Available data below:

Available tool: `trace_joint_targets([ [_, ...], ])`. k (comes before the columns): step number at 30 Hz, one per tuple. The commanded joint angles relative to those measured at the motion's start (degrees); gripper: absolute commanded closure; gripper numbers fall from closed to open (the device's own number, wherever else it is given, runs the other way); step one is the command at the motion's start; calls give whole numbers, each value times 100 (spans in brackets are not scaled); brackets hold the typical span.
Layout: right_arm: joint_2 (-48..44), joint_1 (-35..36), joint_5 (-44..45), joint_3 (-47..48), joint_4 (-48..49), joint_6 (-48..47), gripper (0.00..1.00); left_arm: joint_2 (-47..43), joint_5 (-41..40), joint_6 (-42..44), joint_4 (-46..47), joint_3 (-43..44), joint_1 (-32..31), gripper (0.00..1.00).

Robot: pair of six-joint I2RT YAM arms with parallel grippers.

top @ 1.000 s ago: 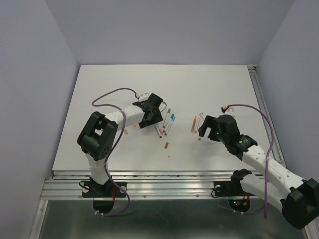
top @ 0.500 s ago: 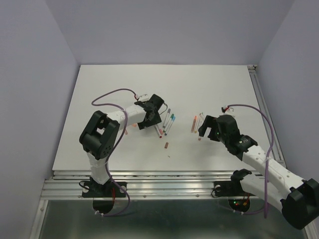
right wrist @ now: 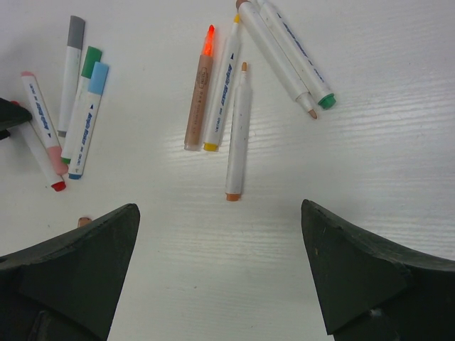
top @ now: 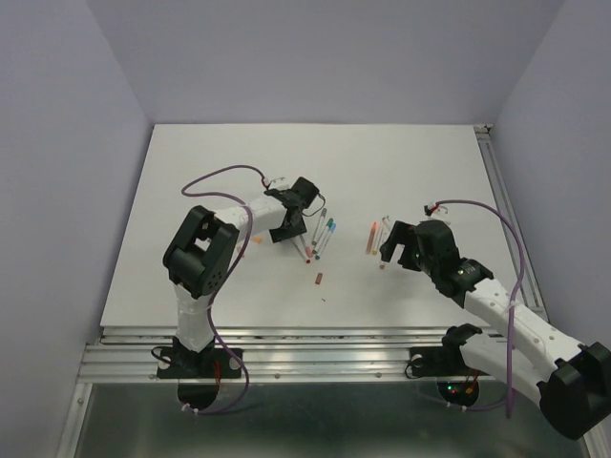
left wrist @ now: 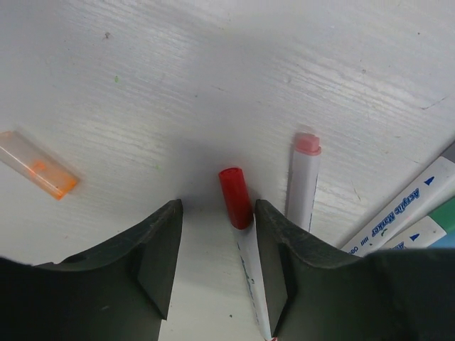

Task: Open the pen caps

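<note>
My left gripper (left wrist: pixel 217 207) is open and low over the table, its jaws on either side of a red-capped pen (left wrist: pixel 235 197). The pen's white barrel lies close against the right finger (left wrist: pixel 274 263). A pink-capped pen (left wrist: pixel 304 177) lies just to the right. In the top view the left gripper (top: pixel 288 227) sits at the left edge of a pen cluster (top: pixel 320 239). My right gripper (right wrist: pixel 220 213) is wide open and empty, above the table near an uncapped orange-tipped pen (right wrist: pixel 238 135). Grey, green and blue capped pens (right wrist: pixel 84 99) lie at the left of that view.
A loose orange cap (left wrist: pixel 39 165) lies left of my left gripper. Another loose cap (top: pixel 319 279) lies on the white table (top: pixel 220 153) nearer the front. A second pen group (top: pixel 377 234) lies by my right gripper (top: pixel 396 250). A metal rail (top: pixel 511 219) runs along the right edge.
My left arm's elbow has swung to the right and its gripper has shifted slightly at the pen cluster. The right arm has not moved.
</note>
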Motion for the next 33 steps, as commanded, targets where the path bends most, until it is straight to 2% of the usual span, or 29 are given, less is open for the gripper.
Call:
trace_joint_targets([
  [1, -29, -28, 78, -130, 119, 35, 0, 211, -98, -36, -40, 65, -16, 45],
  [4, -37, -20, 78, -139, 119, 35, 0, 246, 7, -45, 101, -58, -16, 49],
  [5, -37, -20, 87, -130, 119, 35, 0, 255, 34, -62, 127, -85, -8, 54],
  [7, -37, -20, 78, -147, 119, 35, 0, 264, 113, -97, 224, -129, -16, 55],
  [8, -46, -20, 78, -139, 119, 43, 0, 281, 148, -124, 311, -181, -8, 61],
  [10, -55, -20, 78, -139, 119, 44, 0, 299, 210, -141, 364, -217, -8, 62],
  [11, -55, -20, 78, -139, 119, 44, 0, 299, 254, -141, 408, -243, -16, 69],
  [13, -64, -28, 87, -147, 119, 44, 0, 308, 254, -159, 426, -269, -16, 77],
  [19, -72, -20, 104, -147, 110, 17, 0, 176, 254, -264, 619, -682, -16, 91],
  [20, -90, -20, 105, -147, 110, 17, 0, 141, 254, -325, 637, -813, -25, 100],
  [24, -204, -20, -149, -226, 224, -140, 0, -323, 237, -414, 786, -1209, -16, 100],
  [30, -494, -20, -1256, -367, 576, -264, 0, -1509, 61, -397, 1260, -1939, -122, 100],
  [33, -635, -20, -1810, -534, 813, 86, 0, -1950, -62, -458, 1462, -2238, -350, 100],
])
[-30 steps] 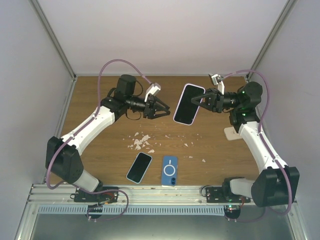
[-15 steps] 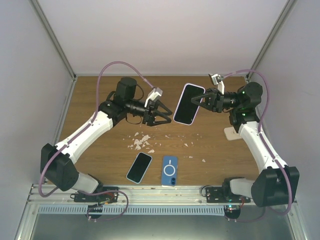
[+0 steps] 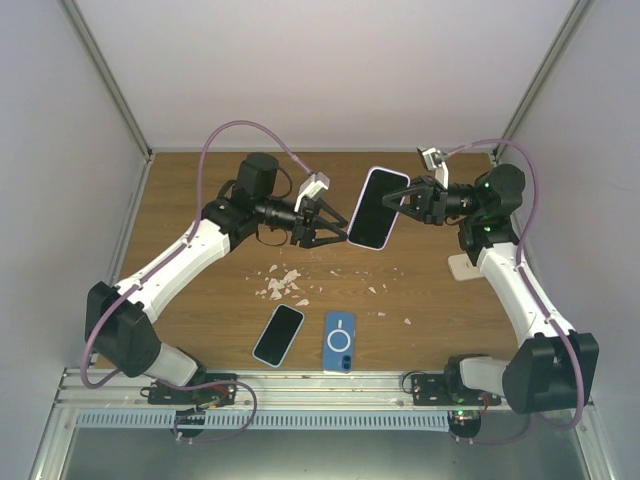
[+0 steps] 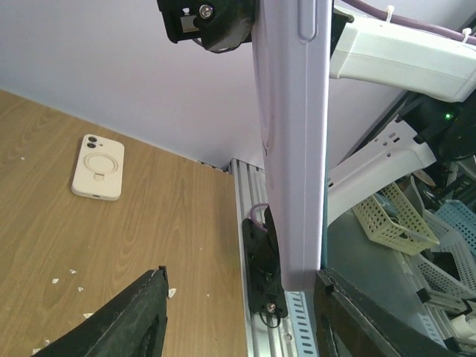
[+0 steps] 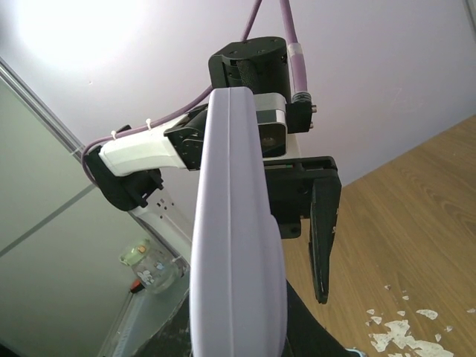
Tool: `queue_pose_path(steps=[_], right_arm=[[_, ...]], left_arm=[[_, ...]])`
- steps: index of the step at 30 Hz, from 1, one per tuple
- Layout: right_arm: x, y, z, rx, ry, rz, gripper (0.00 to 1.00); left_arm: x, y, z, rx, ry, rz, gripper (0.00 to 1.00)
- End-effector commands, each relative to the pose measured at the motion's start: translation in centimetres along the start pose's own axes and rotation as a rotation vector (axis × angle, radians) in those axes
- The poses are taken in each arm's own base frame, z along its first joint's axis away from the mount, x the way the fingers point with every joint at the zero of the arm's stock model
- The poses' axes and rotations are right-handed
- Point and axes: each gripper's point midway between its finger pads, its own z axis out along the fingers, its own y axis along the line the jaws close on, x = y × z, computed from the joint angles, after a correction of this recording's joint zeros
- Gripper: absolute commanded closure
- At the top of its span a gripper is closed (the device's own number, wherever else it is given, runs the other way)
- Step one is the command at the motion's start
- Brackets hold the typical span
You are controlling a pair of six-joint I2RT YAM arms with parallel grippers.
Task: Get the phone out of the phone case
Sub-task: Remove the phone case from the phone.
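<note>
From above, the right fingers (image 3: 415,192) are clenched on the flat phone in a pale lilac case (image 3: 378,208), which is held in the air over the brown wooden desk (image 3: 200,290). The left fingers (image 3: 328,215) are spread just beside the phone. In the left wrist view, the case's edge (image 4: 294,141) stands upright between the released fingers (image 4: 134,320). In the right wrist view, the case (image 5: 236,245) fills the middle.

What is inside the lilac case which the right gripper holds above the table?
A phone with a dark screen fills the lilac case, held by the right gripper. The case covers the phone's back and edges, so these cannot be seen.
</note>
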Motion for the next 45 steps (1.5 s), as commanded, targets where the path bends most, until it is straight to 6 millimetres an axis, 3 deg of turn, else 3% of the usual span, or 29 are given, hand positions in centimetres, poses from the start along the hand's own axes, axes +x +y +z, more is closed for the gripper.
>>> queue_pose_path(steps=[1, 9, 17, 30, 35, 42, 45], right_arm=[[-0.1, 1.3, 0.3, -0.021, 0.010, -0.054, 0.99], [0.1, 2.1, 0.3, -0.035, 0.026, -0.069, 1.00], [0.9, 3.0, 0.8, -0.070, 0.059, -0.071, 1.00], [1.8, 3.5, 2.1, -0.124, 0.072, -0.030, 0.99], [2.3, 2.8, 2.6, -0.136, 0.077, 0.005, 1.00], [3.0, 1.7, 2.9, -0.131, 0.072, 0.048, 1.00], [3.1, 1.5, 3.1, -0.132, 0.070, 0.062, 1.00]], left_arm=[[-0.9, 1.1, 0.3, -0.060, -0.014, 0.035, 0.48], [-0.1, 2.9, 0.2, -0.112, -0.008, -0.007, 0.53], [0.5, 6.1, -0.4, -0.231, -0.006, -0.050, 0.61], [0.7, 8.4, -0.5, -0.324, -0.001, -0.071, 0.66], [-0.3, 7.7, 0.0, -0.265, -0.016, -0.065, 0.67], [-4.3, 5.1, -0.9, -0.234, -0.126, 0.060, 0.67], [-5.0, 5.2, -0.9, -0.241, -0.138, 0.046, 0.70]])
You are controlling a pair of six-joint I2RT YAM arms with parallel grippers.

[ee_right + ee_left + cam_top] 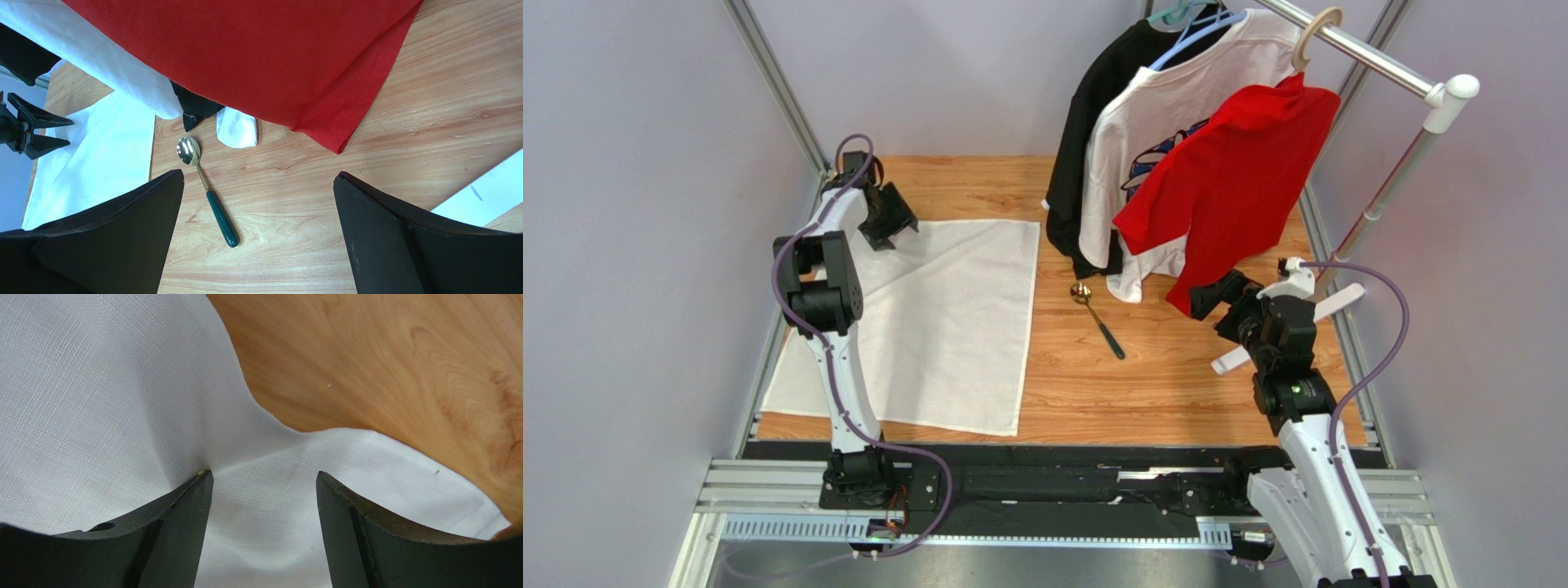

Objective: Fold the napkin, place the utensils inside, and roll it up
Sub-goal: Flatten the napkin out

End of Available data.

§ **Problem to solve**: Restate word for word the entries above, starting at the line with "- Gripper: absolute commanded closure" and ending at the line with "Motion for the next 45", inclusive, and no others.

§ **Output**:
- Gripper: absolute commanded closure
- At the top of its span a gripper is closed (the device's own number, wherever else it is given, runs the other way)
- Step one is the command at the motion's start
- Brackets hold the typical span
You are controlling a pair of six-joint I2RT YAM arms with parallel grippers.
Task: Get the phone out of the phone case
Sub-task: Remove the phone case from the phone.
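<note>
From above, the right fingers (image 3: 415,192) are clenched on the flat phone in a pale lilac case (image 3: 378,208), which is held in the air over the brown wooden desk (image 3: 200,290). The left fingers (image 3: 328,215) are spread just beside the phone. In the left wrist view, the case's edge (image 4: 294,141) stands upright between the released fingers (image 4: 134,320). In the right wrist view, the case (image 5: 236,245) fills the middle.

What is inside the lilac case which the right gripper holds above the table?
A phone with a dark screen fills the lilac case, held by the right gripper. The case covers the phone's back and edges, so these cannot be seen.
</note>
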Motion for the next 45 steps (1.5 s), as commanded, targets where the path bends most, until it is straight to 6 millimetres an axis, 3 deg of turn, else 3% of the usual span, or 29 are given, hand positions in centimetres, poses from the start along the hand's own axes, axes +x +y +z, more is closed for the gripper.

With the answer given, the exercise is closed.